▶ Data to examine
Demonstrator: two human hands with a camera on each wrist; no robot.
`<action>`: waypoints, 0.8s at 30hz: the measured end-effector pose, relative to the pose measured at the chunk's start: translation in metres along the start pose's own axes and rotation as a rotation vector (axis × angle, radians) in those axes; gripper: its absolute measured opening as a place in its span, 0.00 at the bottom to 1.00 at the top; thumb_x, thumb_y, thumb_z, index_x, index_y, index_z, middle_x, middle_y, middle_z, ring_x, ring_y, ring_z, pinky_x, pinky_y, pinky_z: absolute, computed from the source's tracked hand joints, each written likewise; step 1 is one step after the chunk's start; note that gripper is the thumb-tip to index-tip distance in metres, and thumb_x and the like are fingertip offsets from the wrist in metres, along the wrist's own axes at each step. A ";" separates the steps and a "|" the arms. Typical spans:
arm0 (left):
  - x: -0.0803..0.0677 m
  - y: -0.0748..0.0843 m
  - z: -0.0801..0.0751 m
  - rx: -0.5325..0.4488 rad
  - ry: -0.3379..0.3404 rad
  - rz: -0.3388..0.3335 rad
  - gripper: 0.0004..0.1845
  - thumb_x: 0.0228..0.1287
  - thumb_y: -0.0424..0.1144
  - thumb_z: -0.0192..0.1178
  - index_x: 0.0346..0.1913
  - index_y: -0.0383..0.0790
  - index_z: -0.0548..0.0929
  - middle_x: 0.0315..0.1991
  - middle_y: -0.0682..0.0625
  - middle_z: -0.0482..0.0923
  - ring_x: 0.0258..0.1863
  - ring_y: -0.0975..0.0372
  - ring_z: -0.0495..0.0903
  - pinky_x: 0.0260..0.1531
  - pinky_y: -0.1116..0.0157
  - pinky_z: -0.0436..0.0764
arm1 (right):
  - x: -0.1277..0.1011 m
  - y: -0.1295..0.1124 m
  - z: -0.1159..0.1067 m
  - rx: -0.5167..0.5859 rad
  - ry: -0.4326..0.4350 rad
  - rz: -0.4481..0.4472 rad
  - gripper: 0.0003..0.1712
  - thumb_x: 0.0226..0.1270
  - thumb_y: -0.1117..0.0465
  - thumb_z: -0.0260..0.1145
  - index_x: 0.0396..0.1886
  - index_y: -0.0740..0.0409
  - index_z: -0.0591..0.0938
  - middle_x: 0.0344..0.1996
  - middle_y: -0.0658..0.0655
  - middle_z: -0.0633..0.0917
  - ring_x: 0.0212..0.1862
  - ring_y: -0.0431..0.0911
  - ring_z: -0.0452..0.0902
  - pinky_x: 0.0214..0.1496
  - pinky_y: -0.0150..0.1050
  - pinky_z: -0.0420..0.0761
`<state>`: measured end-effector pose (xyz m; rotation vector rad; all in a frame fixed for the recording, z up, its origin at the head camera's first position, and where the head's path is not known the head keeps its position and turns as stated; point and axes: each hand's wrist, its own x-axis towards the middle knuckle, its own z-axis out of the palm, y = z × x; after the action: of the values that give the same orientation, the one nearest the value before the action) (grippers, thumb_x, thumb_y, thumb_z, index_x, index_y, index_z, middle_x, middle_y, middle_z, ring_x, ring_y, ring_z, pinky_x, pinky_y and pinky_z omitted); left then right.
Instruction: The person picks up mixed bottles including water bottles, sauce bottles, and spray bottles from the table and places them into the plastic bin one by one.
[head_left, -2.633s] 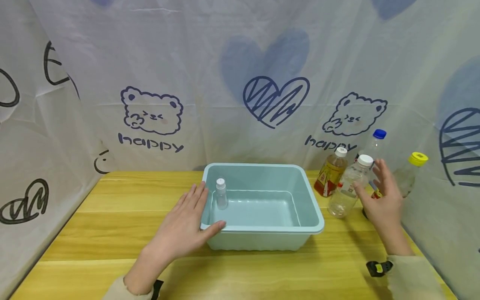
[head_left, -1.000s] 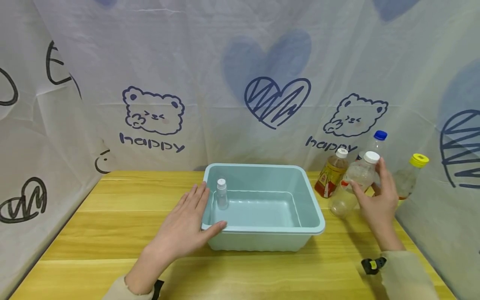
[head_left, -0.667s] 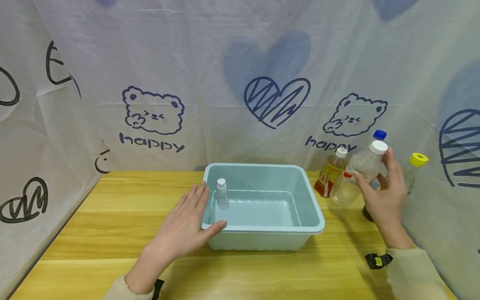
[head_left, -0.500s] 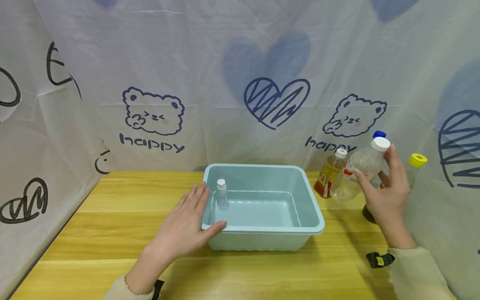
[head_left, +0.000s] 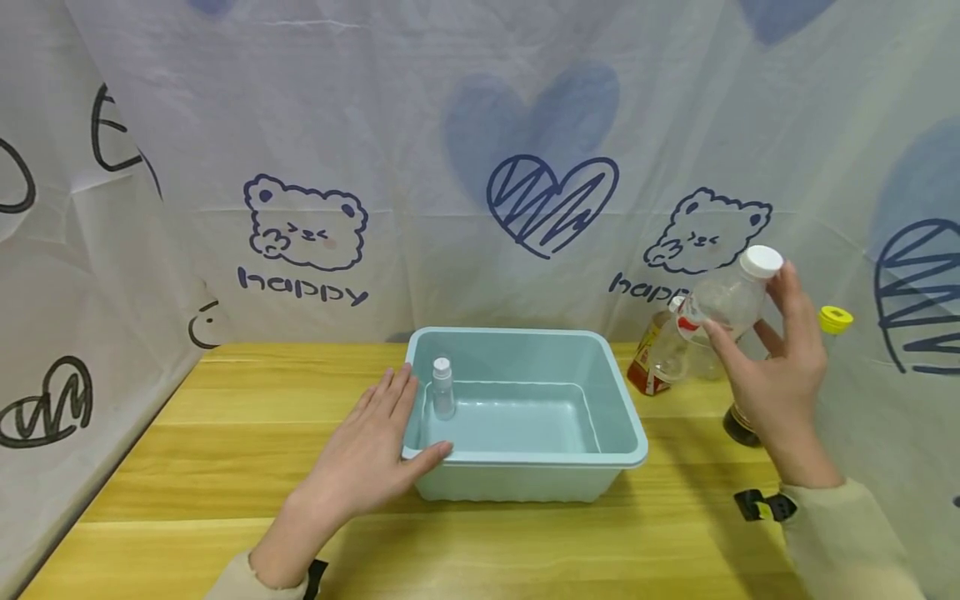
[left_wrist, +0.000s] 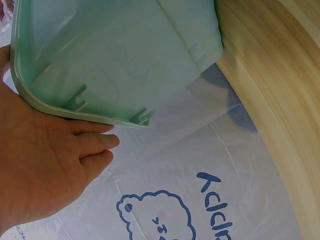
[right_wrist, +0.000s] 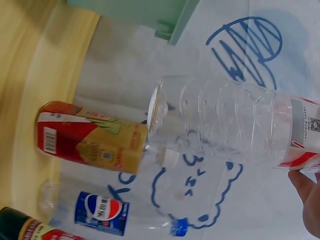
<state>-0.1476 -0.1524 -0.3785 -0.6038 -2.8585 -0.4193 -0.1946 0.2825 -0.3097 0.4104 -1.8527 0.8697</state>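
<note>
The right hand (head_left: 780, 367) grasped the clear bottle (head_left: 712, 321) in the air, right of the teal bin (head_left: 525, 454), tilted with its cap up-right. The left hand (head_left: 367, 454) rested open on the bin's left rim.

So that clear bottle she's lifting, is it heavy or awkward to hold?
Probably light: the clear bottle looks empty, and the right hand holds it tilted above the table by fingertips alone. Its ribbed, thin wall likely dents if squeezed. Being round, it may roll if laid down.
</note>
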 end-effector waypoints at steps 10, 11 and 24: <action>-0.001 -0.001 0.000 0.002 0.011 0.001 0.57 0.71 0.77 0.44 0.80 0.27 0.57 0.82 0.35 0.50 0.82 0.43 0.49 0.80 0.46 0.55 | 0.014 -0.011 0.012 0.006 -0.032 -0.074 0.47 0.65 0.60 0.78 0.78 0.66 0.65 0.75 0.55 0.72 0.74 0.49 0.70 0.65 0.27 0.76; -0.001 -0.001 0.000 0.003 0.012 0.002 0.57 0.71 0.77 0.44 0.80 0.27 0.57 0.82 0.35 0.50 0.82 0.43 0.49 0.80 0.46 0.55 | 0.016 -0.013 0.013 0.010 -0.038 -0.079 0.47 0.65 0.60 0.78 0.78 0.65 0.65 0.75 0.55 0.72 0.74 0.49 0.70 0.64 0.27 0.77; -0.001 0.000 0.000 0.000 0.001 0.000 0.56 0.71 0.75 0.46 0.80 0.27 0.56 0.83 0.36 0.49 0.82 0.43 0.49 0.80 0.46 0.54 | 0.032 -0.033 0.034 0.073 -0.088 -0.102 0.52 0.56 0.69 0.81 0.79 0.61 0.67 0.74 0.52 0.74 0.72 0.49 0.72 0.62 0.27 0.79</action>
<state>-0.1469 -0.1528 -0.3788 -0.6033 -2.8578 -0.4193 -0.2099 0.2392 -0.2770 0.5923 -1.8669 0.8633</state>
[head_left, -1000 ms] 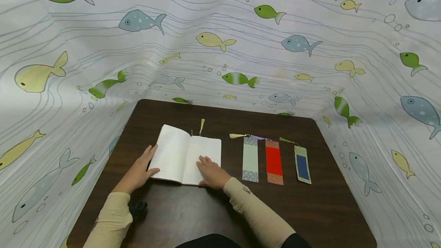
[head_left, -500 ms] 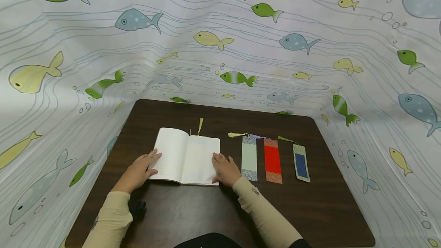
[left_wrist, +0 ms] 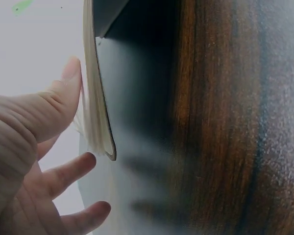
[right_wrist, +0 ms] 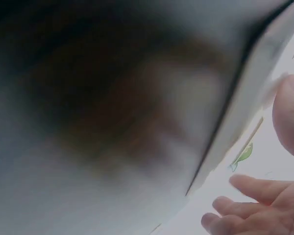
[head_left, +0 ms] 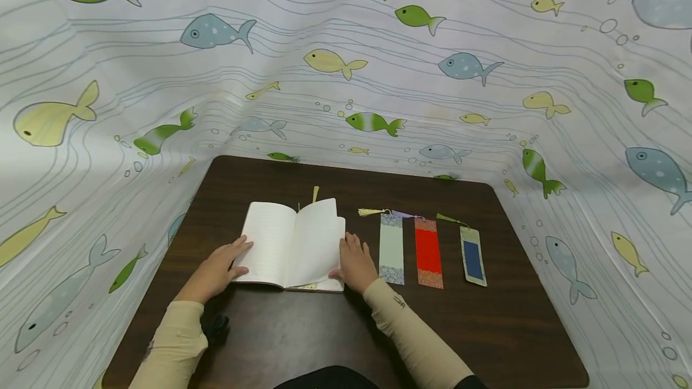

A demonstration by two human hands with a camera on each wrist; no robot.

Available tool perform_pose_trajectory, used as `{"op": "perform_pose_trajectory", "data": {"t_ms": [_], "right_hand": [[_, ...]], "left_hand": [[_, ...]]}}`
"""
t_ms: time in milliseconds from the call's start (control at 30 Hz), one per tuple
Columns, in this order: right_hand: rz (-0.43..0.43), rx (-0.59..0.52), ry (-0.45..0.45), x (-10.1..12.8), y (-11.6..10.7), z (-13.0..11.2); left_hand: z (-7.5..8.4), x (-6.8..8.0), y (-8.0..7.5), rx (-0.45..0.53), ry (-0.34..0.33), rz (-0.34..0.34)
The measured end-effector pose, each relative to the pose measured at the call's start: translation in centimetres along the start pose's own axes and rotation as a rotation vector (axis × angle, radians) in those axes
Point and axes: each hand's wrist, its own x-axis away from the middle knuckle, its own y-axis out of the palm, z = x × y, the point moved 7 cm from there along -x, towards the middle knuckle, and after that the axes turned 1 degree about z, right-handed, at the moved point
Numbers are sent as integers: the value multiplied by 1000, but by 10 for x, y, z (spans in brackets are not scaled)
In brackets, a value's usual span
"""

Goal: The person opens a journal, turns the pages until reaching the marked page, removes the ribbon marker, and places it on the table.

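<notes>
While an open notebook [head_left: 292, 251] lies on the dark wooden counter [head_left: 303, 341], the left hand [head_left: 216, 270] rests on its left page with fingers relaxed and straight. At the book's right edge, the right hand [head_left: 355, 264] touches a page [head_left: 319, 239] that stands lifted and curved; whether its fingers pinch that page I cannot tell. Just right of the notebook lie three bookmarks side by side: a pale green one [head_left: 391, 248], a red one [head_left: 428, 253] and a blue one [head_left: 473, 255]. A fish-patterned cloth [head_left: 378, 65] surrounds the counter.
</notes>
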Motion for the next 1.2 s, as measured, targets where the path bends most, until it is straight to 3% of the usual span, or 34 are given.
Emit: {"op": "perform_pose_trajectory", "data": {"t_ms": [100, 233, 367, 433, 533, 633, 767, 900, 967, 1067, 1133, 1200], "right_hand": [[7, -166, -32, -3, -6, -7], [11, -504, -111, -6, -17, -22], [-86, -775, -184, -7, -20, -47], [-149, -795, -238, -6, -19, -62], [-230, -738, -341, -5, -14, -85], [-257, -584, -423, -4, -8, -101], [-256, -354, -452, -3, 4, -111], [-229, -208, -454, -2, 10, -115], [-175, -180, -455, -3, 8, -115], [7, -169, -405, -6, -4, -111], [168, -149, -293, -9, -14, -101], [272, -134, -133, -11, -22, -87]], "left_hand": [[-1, 0, 0, 21, -13, -7], [-1, -2, 0, 59, -28, -3], [-1, -2, -2, 123, -54, 10], [-1, -2, -3, 150, -70, 16], [0, -2, -5, 182, -87, 20], [1, -1, -7, 217, -98, 20], [1, -2, -8, 262, -120, 18], [0, -5, -6, 183, -98, 18], [1, -5, -4, 111, -65, 21], [1, -3, -2, 54, -25, 27], [0, -2, -1, 45, -21, 24], [-1, -3, -2, 46, -28, 16]]}}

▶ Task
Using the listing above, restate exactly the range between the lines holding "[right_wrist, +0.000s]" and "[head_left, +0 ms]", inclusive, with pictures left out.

▶ Reply
[right_wrist, +0.000s] 
<state>-0.1476 -0.1524 -0.3785 -0.6038 -2.8585 -0.4193 -0.1946 0.2825 -0.3097 0.4104 -1.8527 0.8697</state>
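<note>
The right hand (head_left: 780, 367) grasped the clear bottle (head_left: 712, 321) in the air, right of the teal bin (head_left: 525, 454), tilted with its cap up-right. The left hand (head_left: 367, 454) rested open on the bin's left rim.

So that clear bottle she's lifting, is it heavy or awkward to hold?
Probably light: the clear bottle looks empty, and the right hand holds it tilted above the table by fingertips alone. Its ribbed, thin wall likely dents if squeezed. Being round, it may roll if laid down.
</note>
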 end-effector waypoints at steps 10, 11 and 24: <action>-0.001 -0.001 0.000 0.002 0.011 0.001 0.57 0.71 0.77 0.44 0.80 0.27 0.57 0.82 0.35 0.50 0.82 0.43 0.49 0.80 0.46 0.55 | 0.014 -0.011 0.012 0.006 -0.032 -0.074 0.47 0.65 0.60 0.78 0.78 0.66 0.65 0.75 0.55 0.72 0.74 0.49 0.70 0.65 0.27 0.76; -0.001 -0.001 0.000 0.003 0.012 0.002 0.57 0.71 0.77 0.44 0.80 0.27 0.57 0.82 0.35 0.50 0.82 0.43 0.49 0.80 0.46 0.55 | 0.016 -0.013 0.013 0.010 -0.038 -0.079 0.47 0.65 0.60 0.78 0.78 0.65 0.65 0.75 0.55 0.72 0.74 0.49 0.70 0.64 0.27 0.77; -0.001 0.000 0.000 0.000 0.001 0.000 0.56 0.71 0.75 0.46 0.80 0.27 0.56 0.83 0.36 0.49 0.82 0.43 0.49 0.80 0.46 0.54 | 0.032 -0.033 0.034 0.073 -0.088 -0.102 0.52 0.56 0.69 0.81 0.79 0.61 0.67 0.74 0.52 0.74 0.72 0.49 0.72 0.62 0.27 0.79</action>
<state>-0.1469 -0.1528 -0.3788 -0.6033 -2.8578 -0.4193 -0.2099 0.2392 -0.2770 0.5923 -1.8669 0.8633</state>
[head_left, -1000 ms] 
[head_left, -500 ms] 
[left_wrist, +0 ms] 
[right_wrist, +0 ms] 
[head_left, +0 ms] 

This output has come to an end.